“I don’t want to lose creativity in the classroom” or the ability to tap into the “intellectual capability” of teachers, he said.
In order to give people an opportunity for a direct conversation, he circulated a list around the room asking audience members to include their name and contact information.
“I will listen to ideas” and put them into place when possible, he said. He wants the dialogue to be ongoing so as the district aligns its practices with the Common Core, it can fine-tune how that’s done.
After the meeting, ninth-grade English teacher Susan Murphy, who shared with the board specific examples of where the proposed module for her grade is lacking, said she was impressed with Yelich’s knowledge and willingness to listen.
“He hears us,” she said. “Collectively, we can arrive at a solution”
Other superintendents were called earlier in the day to discuss their experience with the modules.
Sidney Superintendent Bill Christensen said he was struggling with them. They are overly scripted, without taking into account the differences among students, he said.
While they are helpful, “we will have to supplement them” to be successful. “I think the state is rolling it out a little too quickly.”
Franklin Superintendent Gordon Daniels said because the modules are detailed, teachers may feel their academic freedom is being a little challenged.

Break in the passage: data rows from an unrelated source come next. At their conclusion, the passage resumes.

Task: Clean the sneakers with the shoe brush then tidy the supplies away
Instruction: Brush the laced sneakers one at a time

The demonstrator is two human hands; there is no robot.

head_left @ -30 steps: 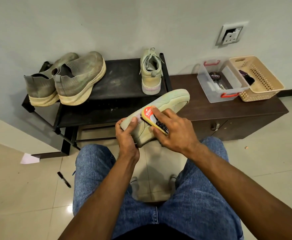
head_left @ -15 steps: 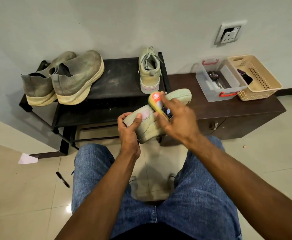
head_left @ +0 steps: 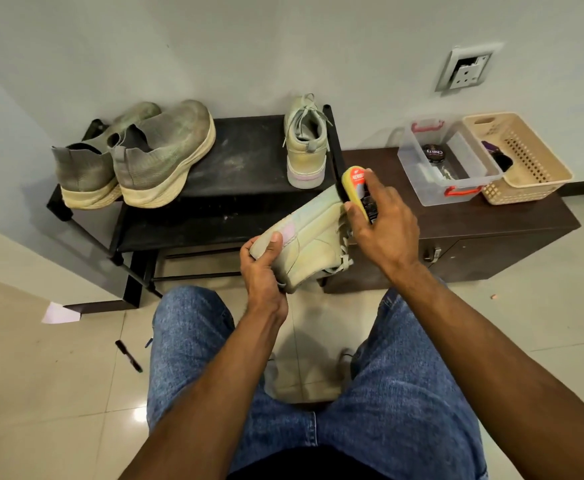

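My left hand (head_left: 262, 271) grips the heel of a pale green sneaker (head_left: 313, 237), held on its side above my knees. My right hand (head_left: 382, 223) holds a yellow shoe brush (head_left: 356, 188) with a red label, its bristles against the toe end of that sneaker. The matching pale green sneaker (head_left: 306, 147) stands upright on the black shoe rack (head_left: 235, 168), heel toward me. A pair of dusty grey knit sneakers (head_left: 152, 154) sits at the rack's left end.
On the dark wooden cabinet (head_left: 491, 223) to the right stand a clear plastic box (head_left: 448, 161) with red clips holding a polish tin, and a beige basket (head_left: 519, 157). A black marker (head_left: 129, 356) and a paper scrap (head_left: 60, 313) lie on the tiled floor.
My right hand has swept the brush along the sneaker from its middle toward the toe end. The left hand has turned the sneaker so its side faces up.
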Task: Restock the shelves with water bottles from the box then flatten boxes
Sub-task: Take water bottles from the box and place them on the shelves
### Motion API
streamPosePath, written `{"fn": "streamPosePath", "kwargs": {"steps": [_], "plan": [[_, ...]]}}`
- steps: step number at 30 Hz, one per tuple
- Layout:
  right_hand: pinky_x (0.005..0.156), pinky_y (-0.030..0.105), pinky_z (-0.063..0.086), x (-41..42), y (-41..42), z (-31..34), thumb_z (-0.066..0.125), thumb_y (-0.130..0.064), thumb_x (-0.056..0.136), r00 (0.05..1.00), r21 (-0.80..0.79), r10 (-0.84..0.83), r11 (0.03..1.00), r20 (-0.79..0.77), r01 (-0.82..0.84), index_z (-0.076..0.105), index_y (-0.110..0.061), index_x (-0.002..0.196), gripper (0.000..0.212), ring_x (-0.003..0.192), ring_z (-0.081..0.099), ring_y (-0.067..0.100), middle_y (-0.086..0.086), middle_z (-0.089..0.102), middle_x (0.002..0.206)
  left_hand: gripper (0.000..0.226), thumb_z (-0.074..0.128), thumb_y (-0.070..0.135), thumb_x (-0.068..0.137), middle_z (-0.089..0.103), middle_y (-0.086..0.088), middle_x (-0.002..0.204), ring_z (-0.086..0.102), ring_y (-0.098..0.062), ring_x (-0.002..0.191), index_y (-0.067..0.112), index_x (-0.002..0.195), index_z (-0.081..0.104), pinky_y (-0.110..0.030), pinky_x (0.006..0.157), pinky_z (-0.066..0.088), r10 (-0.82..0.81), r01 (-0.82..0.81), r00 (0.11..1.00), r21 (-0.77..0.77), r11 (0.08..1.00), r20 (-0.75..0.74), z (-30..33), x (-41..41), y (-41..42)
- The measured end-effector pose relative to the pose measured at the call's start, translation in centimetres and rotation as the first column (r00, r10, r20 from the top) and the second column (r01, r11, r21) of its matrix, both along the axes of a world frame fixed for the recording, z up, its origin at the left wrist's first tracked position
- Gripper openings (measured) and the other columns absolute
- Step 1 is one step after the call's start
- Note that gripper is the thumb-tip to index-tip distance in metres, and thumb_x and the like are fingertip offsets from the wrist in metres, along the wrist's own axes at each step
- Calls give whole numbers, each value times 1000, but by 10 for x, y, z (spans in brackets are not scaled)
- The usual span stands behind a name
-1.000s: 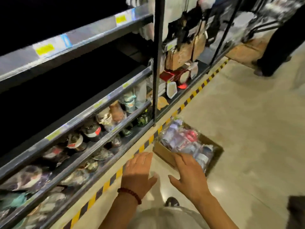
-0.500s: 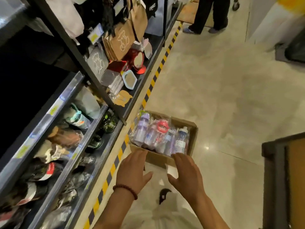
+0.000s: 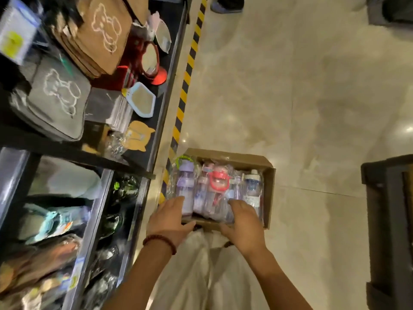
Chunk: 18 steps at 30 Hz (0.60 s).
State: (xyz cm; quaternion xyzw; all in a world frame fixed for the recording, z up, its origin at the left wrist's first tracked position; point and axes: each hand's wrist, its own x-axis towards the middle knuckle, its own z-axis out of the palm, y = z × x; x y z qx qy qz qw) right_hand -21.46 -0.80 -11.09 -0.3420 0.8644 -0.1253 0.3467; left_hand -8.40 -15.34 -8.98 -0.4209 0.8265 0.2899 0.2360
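Shop aisle floor (image 3: 290,97) held open box (image 3: 269,186), full of wrapped water bottles (image 3: 202,193); left hand (image 3: 171,220), right hand (image 3: 242,222) spread flat over them — gripping nothing; restocking barely begun; flattening not started.

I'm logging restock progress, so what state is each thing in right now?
Brown cardboard box: open, on the floor, still full.
Plastic-wrapped water bottles: lying in the box, none taken out.
Left hand: fingers straight, on the bottles at the box's near-left corner.
Right hand: fingers straight, resting on the bottles.
Black lower shelf: partly stocked.
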Motion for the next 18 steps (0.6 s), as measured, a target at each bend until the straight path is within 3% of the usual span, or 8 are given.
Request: {"fn": "streamPosePath", "kwargs": {"steps": [4,7,11,14,16,18], "plan": [[94,33,42,-22,-28,-63,67,-43,79,981,96,-153,985,120,142,46,-19,133,63,122,45,22,2,52,129,59,70,37,77,55,-5,127,52,-24,114,20,129,50,-31,93,44,163,-163,987,83,983,4,-62,-23,-35],[96,33,40,-36,-42,-115,72,-34,78,946,168,-268,956,180,239,45,-16,134,65,123,45,23,6,51,131,63,77,34,73,58,-8,121,56,-28,109,14,126,50,-31,86,45,256,-265,963,115,957,84,-117,-34,-55],[90,34,45,-52,-55,-195,77,-28,74,902,227,-346,929,258,292,47,-12,130,65,116,52,25,7,55,124,90,82,43,66,48,-15,135,49,-32,121,9,135,37,-40,97,44,337,-352,927,70,933,166,-203,-39,-71],[73,23,44,-60,-65,-248,82,-27,65,823,248,-428,901,373,356,51,-9,125,71,109,58,22,4,61,116,105,83,43,64,38,-16,145,40,-33,130,9,145,25,-42,104,37,393,-413,902,90,906,177,-252,-38,-72],[71,20,43,-57,-71,-277,85,-19,66,774,279,-491,870,400,407,42,-7,130,78,108,58,20,3,58,116,102,86,37,62,43,-15,142,44,-33,127,10,143,31,-44,103,40,515,-531,847,166,831,132,-279,-35,-72],[82,32,49,-51,-73,-302,86,-17,63,730,278,-567,824,383,494,29,-8,138,94,110,57,27,10,53,123,91,89,32,58,54,-12,133,54,-30,118,13,135,45,-45,98,46,597,-593,800,219,775,54,-302,-31,-70]]}}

But to meet these concerns, the district is allowing them some flexibility, as long as the material is covered.
At Laurens Central School, Superintendent Romona Wenck said the modules are supposed to be tools that teachers use to help students succeed on state tests. While the Common Core is important, the state is making “way too many changes, way too fast, at the expense of of the taxpayers.”
Getting teachers teachers trained on the modules is a huge task, she said. It takes teachers out of the classroom, which is a big expense.